10.Relationship between the macular retina vascular density and retinal circulation time in CRAO patients
Wei JIA ; Pei-Yang LIU ; Hai-Yan WANG ; Tao LEI ; Run-Sheng WANG ; Bo ZHANG ; Lei ZHANG ; Juan LI ; Xiao-Hui XUE
International Eye Science 2022;22(7):1168-1172
		                        		
		                        			
		                        			 AIM: To observe the macular retina vascular density of patients with acute central retinal artery occlusion(CRAO)by optical coherence tomography angiography(OCTA)and to analyze the relationship with retinal circulation time of these patients on fundus fluorescein angiography(FFA).METHODS: Retrospective case analysis. A total of 43 patients(43 eyes)from January 2019 to March 2021 admitted to Shaanxi Eye Hospital with clinical diagnosis of acute CRAO(course of disease ≤7d)were included. All patients underwent FFA, OCTA, best corrected visual acuity(BCVA)examination and thrombolytic therapy. The patients with enhanced or unchanged retinal blood flow signal in the affected eye showed on OCTA before treatment compared with the contralateral healthy eye were assigned to group A, and the patients with retinal blood flow signal of the affected eye was lower than that in the contralateral healthy eye by OCTA were assigned to group B. Image J software was used for OCTA image processing to evaluate the macular retina vascular density before treatment, and FFA examination was performed to record the affected retinal circulation time before treatment.RESULTS: The retinal vascular density of patients in the affected eye and the contralateral healthy eye in group A was higher than that in group B(25.08%±4.40% vs 12.24%±3.41%, 25.72%±2.70% vs 17.89%±4.55%, all P<0.001), the filling time(FT)of retinal artery trunk to terminal in group B [96(20.50, 193.50)s] was longer than that in group A [11(5.00, 19.50)s](P<0.001).

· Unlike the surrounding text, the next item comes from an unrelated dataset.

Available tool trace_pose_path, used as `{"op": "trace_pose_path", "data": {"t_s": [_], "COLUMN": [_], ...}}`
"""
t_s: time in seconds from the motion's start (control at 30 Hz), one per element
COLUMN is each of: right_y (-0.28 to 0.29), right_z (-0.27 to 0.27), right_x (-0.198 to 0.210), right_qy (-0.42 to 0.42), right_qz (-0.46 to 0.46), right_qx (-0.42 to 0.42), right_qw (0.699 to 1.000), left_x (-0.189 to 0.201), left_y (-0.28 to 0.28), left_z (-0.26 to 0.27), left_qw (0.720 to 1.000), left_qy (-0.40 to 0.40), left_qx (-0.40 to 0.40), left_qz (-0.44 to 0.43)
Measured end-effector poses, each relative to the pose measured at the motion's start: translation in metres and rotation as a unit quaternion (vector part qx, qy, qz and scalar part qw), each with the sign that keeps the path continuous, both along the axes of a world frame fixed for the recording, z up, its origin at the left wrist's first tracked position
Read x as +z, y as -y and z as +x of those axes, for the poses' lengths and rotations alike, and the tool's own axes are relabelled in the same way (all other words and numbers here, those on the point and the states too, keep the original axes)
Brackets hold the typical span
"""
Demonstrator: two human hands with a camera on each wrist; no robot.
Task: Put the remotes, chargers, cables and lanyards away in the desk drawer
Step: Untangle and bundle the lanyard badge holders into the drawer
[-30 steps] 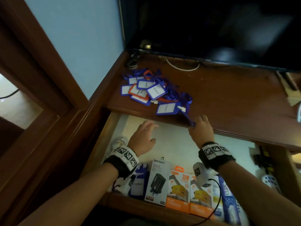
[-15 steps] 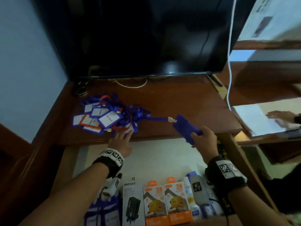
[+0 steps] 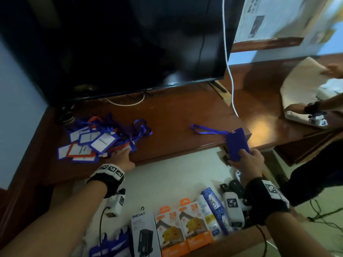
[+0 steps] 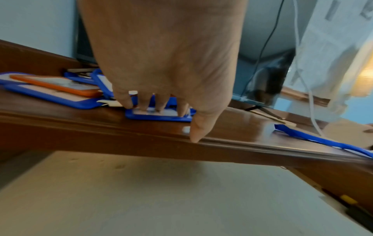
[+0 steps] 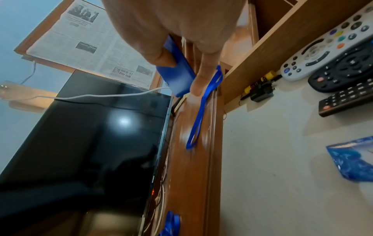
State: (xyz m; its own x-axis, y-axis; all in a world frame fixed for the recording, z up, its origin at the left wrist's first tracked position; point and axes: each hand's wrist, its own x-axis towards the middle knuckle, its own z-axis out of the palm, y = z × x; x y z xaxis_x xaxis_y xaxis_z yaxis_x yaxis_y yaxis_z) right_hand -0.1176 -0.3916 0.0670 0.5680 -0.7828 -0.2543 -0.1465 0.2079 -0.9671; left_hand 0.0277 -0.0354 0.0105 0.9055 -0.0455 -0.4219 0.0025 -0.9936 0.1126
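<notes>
A pile of blue and orange lanyards with name badges lies at the left of the wooden desk top. My left hand reaches over the desk edge, and its straight fingers press a blue badge at the near side of the pile. My right hand grips a blue badge holder at the desk's front edge, between thumb and fingers. Its blue strap trails left across the desk, apart from the pile. The open drawer lies below both hands.
Charger boxes line the drawer's front, and remotes lie at its right. A black TV stands behind the pile, with a white cable hanging beside it. Another person's hand handles paper at the right.
My right hand has pulled the blue badge holder rightward, and its strap has come free of the pile onto the desk. My left hand stays at the pile's near edge.
</notes>
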Motion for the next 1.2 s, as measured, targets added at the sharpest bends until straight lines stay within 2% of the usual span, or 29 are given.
{"op": "trace_pose_path", "data": {"t_s": [0.07,0.13,0.23,0.3,0.37,0.4,0.5,0.63,0.8,0.9,0.97,1.03,1.1,1.2], "right_y": [-0.009,-0.021,-0.041,-0.055,-0.07,-0.077,-0.093,-0.101,-0.11,-0.112,-0.114,-0.117,-0.119,-0.124], "right_z": [-0.003,-0.006,-0.01,-0.011,-0.011,-0.011,-0.011,-0.017,-0.023,-0.015,-0.008,0.001,0.008,0.017], "right_x": [-0.003,-0.005,-0.011,-0.014,-0.011,-0.007,-0.004,-0.013,-0.021,-0.019,-0.016,-0.016,-0.018,-0.021], "right_qy": [-0.005,-0.013,-0.038,-0.033,0.015,0.055,0.126,0.111,0.087,0.064,0.055,0.037,0.018,0.015], "right_qz": [-0.01,-0.045,-0.131,-0.203,-0.301,-0.353,-0.445,-0.454,-0.362,-0.238,-0.163,-0.16,-0.195,-0.193], "right_qx": [0.022,0.064,0.128,0.179,0.24,0.274,0.356,0.431,0.52,0.584,0.59,0.56,0.521,0.531], "right_qw": [1.0,0.997,0.982,0.962,0.923,0.893,0.812,0.772,0.769,0.774,0.789,0.812,0.83,0.825], "left_x": [0.005,0.015,0.045,0.065,0.082,0.087,0.092,0.082,0.069,0.062,0.06,0.06,0.062,0.07], "left_y": [0.016,0.038,0.076,0.101,0.12,0.126,0.134,0.122,0.102,0.091,0.084,0.079,0.076,0.071], "left_z": [-0.007,-0.018,-0.047,-0.065,-0.079,-0.084,-0.091,-0.097,-0.115,-0.122,-0.124,-0.127,-0.131,-0.137], "left_qw": [0.999,0.992,0.96,0.93,0.869,0.839,0.805,0.769,0.766,0.751,0.755,0.75,0.753,0.761], "left_qy": [0.025,0.037,0.016,-0.035,-0.126,-0.161,-0.167,-0.136,-0.128,-0.113,-0.101,-0.094,-0.089,-0.1], "left_qx": [-0.016,-0.049,-0.062,-0.026,0.051,0.086,0.159,0.251,0.31,0.345,0.34,0.344,0.343,0.314], "left_qz": [-0.024,-0.108,-0.271,-0.365,-0.477,-0.512,-0.547,-0.572,-0.549,-0.552,-0.552,-0.557,-0.554,-0.558]}}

The course of disease, the retinal vascular density of contralateral healthy eye and FT were related factors of retinal vascular density of the affected eye(all P<0.05), and the influence strength order was FT, course of disease and the retinal vascular density of contralateral healthy eye, in which the course of disease and FT was negatively correlated with the retinal vascular density.CONCLUSION: OCTA retinal vascular density was correlated with FFA retinal circulation time in CRAO patients.